1か月無料のお試し期間もありますので、原作が気になる方は是非とも読んでみてください。
まとめ
ABEMAドラマ『死ぬほど愛して』は、サスペンス要素にラブストーリーを掛け合わせた稀有な作品です。キャストの熱演、城定秀夫監督による大胆な演出、原作からの改変によるラストの余白が相まって、単なる推理劇ではなく「愛と狂気の心理劇」として強烈な印象を残すことでしょう。

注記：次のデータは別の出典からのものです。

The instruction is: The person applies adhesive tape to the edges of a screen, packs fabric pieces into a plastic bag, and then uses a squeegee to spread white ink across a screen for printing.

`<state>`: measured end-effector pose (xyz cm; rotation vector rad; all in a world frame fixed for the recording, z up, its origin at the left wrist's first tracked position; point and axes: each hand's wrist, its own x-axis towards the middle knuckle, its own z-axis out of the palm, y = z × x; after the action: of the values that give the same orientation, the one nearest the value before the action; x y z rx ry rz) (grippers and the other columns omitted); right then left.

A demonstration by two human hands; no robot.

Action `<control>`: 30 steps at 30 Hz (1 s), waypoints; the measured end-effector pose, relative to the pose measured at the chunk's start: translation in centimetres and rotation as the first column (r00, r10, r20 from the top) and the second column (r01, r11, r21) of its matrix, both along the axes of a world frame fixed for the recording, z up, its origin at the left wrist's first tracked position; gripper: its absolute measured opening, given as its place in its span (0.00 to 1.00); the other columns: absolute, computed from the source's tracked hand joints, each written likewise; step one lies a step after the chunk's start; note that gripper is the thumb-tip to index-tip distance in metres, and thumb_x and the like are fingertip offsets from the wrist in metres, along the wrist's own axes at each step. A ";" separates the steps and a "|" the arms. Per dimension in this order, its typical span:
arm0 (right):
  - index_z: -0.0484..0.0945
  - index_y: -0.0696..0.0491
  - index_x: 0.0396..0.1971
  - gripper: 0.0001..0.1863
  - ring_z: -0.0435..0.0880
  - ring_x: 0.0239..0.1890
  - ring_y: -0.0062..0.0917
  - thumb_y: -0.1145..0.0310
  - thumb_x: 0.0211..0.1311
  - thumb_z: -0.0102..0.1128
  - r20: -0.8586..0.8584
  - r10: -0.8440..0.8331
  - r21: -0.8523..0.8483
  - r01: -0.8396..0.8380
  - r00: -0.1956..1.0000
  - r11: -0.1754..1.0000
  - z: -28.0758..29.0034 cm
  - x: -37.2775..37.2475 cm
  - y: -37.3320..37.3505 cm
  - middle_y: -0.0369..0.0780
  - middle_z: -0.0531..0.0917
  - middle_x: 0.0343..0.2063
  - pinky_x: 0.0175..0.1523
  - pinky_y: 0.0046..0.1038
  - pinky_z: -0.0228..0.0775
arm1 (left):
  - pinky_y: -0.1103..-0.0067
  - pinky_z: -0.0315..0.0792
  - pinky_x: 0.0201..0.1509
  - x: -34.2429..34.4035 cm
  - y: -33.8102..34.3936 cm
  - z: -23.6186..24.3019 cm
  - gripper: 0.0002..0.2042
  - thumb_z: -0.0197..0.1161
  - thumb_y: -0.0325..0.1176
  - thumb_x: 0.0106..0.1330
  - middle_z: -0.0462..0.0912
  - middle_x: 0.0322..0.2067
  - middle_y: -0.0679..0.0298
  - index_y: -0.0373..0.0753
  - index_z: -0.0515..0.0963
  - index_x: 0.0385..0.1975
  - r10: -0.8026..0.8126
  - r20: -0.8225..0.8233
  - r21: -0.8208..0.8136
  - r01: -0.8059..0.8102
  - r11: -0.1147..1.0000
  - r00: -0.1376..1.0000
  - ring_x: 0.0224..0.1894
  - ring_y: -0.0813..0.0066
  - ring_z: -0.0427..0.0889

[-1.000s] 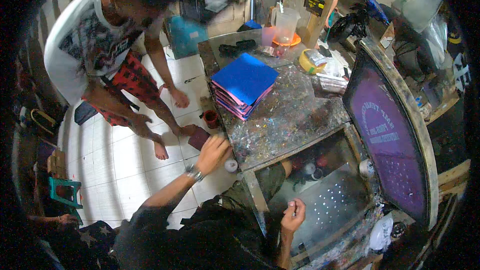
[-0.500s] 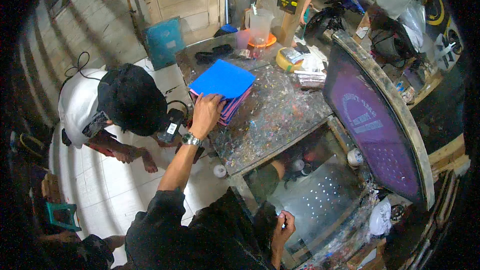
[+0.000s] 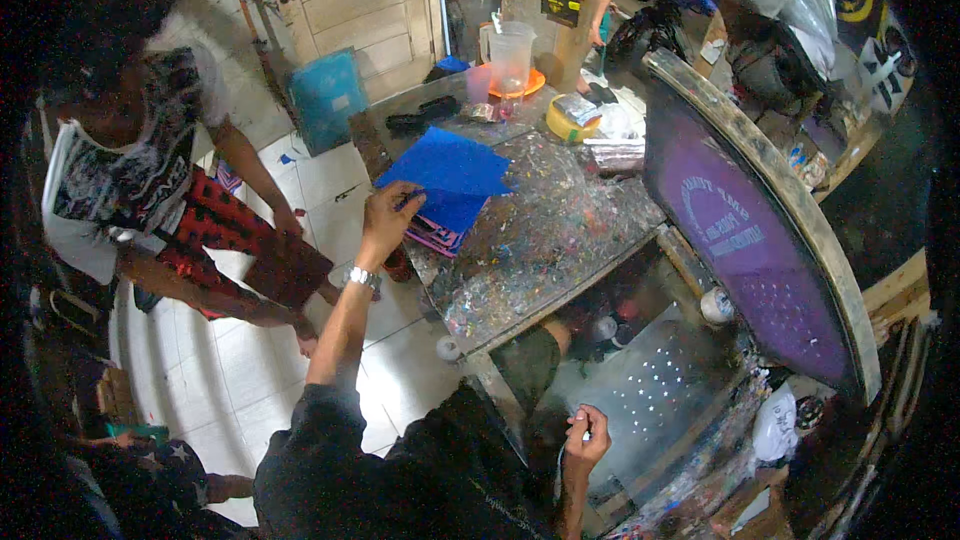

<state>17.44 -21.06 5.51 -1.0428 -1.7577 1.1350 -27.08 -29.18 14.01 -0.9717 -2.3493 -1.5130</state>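
Note:
My left hand, with a metal watch on the wrist, pinches the near left edge of a blue sheet. The sheet is raised a little and shows a fold or shadow across it. Under it lies a stack of pink and blue sheets on the stained worktable. My right hand is curled over the near part of a grey translucent panel dotted with small white stars. What its fingers hold, if anything, I cannot make out.
A purple printing screen in a wooden frame stands tilted up at the right. Toward the table's back are a clear jug, an orange dish and a yellow tape roll. Another person stands at the left; a further arm shows behind a post.
My left hand has pulled the top sheet's near edge up and slightly left. My right hand has risen a little. The other person, bent over before, now stands more upright, farther left.

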 end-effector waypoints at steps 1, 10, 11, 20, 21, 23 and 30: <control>0.77 0.61 0.37 0.07 0.78 0.24 0.20 0.72 0.65 0.54 0.021 -0.009 -0.017 0.010 1.000 1.000 -0.1 0.3 0.0 0.39 0.80 0.24 0.30 0.23 0.70 | 0.73 0.76 0.42 1.5 1.1 1.2 0.07 0.65 0.29 0.59 0.85 0.37 0.54 0.34 0.81 0.34 0.047 -0.203 0.027 -0.042 0.999 0.978 0.39 0.60 0.84; 0.78 0.60 0.39 0.10 0.83 0.34 0.35 0.69 0.66 0.55 0.148 0.039 -0.063 -0.030 0.988 0.998 -0.3 1.8 -1.3 0.46 0.84 0.34 0.42 0.33 0.74 | 0.63 0.68 0.61 22.5 5.5 -10.1 0.13 0.60 0.35 0.61 0.78 0.52 0.54 0.37 0.76 0.42 -0.805 -0.216 -0.744 0.440 0.502 0.553 0.57 0.53 0.74; 0.78 0.60 0.39 0.10 0.83 0.35 0.35 0.69 0.66 0.55 0.159 0.007 -0.024 -0.003 0.987 1.000 0.0 2.5 -1.3 0.46 0.84 0.34 0.43 0.33 0.74 | 0.60 0.62 0.66 25.0 5.3 -11.2 0.17 0.59 0.38 0.64 0.72 0.59 0.53 0.37 0.75 0.49 -0.809 -0.115 -0.658 0.566 0.497 0.576 0.63 0.53 0.68; 0.76 0.59 0.41 0.10 0.77 0.35 0.22 0.69 0.70 0.52 0.261 -0.327 0.009 0.337 0.908 0.942 -2.9 10.1 -3.5 0.40 0.81 0.35 0.42 0.25 0.68 | 0.58 0.52 0.72 23.6 5.1 -10.3 0.20 0.57 0.35 0.66 0.65 0.65 0.54 0.39 0.73 0.57 -0.845 -0.050 -0.521 0.708 0.476 0.532 0.69 0.52 0.58; 0.76 0.60 0.40 0.10 0.76 0.35 0.22 0.68 0.70 0.52 0.232 -0.364 -0.078 0.391 0.902 0.917 -4.1 10.8 -4.1 0.41 0.80 0.34 0.42 0.25 0.68 | 0.58 0.52 0.72 22.4 5.3 -9.6 0.20 0.57 0.36 0.66 0.64 0.65 0.55 0.40 0.73 0.57 -0.837 -0.042 -0.527 0.700 0.483 0.546 0.69 0.52 0.58; 0.77 0.60 0.40 0.10 0.76 0.34 0.21 0.68 0.70 0.52 0.226 -0.409 -0.075 0.434 0.884 0.898 -4.5 11.1 -4.5 0.40 0.80 0.33 0.41 0.25 0.68 | 0.59 0.49 0.73 20.6 5.6 -9.3 0.22 0.56 0.39 0.67 0.59 0.68 0.56 0.44 0.70 0.61 -0.843 0.003 -0.583 0.686 0.435 0.537 0.71 0.52 0.54; 0.78 0.58 0.39 0.10 0.75 0.28 0.18 0.68 0.70 0.52 0.318 -0.546 0.237 0.493 0.775 0.837 -4.4 12.2 -4.1 0.39 0.81 0.28 0.35 0.24 0.68 | 0.49 0.36 0.72 21.7 8.8 -10.8 0.27 0.50 0.48 0.69 0.52 0.71 0.61 0.51 0.61 0.67 -0.921 -0.041 -0.739 0.608 0.289 0.388 0.73 0.55 0.47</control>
<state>29.60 -25.20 1.13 -1.6136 -1.6337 0.4701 -5.39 -20.42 3.21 -2.6789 -1.9755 -0.3346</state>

また『死ぬほど愛して』は、単なるサイコサスペンスではなく、「愛への依存と狂気」を描いた作品だとも言えます。真人は狂気、澪は依存です。真人は典型的な加害者に見えるが、その狂気な行動の根底には“愛が欲しい”という歪んだ渇望があるのがわかります。そして澪もまた、真人に縋ることを愛と錯覚し続け自らの心を蝕まれ、最後には真人以上の狂気に染まってしまいます。
つまり、この物語の主題は『愛こそ狂気』です。
最後に個人的に一番印象に残っているシーンは、なんといっても真人(成宮寛貴)が見ず知らずの自転車に乗った男性を横から蹴とばし転倒させるシーンです。ありそうでない、あのシーンは最高です。真人の狂気を強く感じた瞬間でした!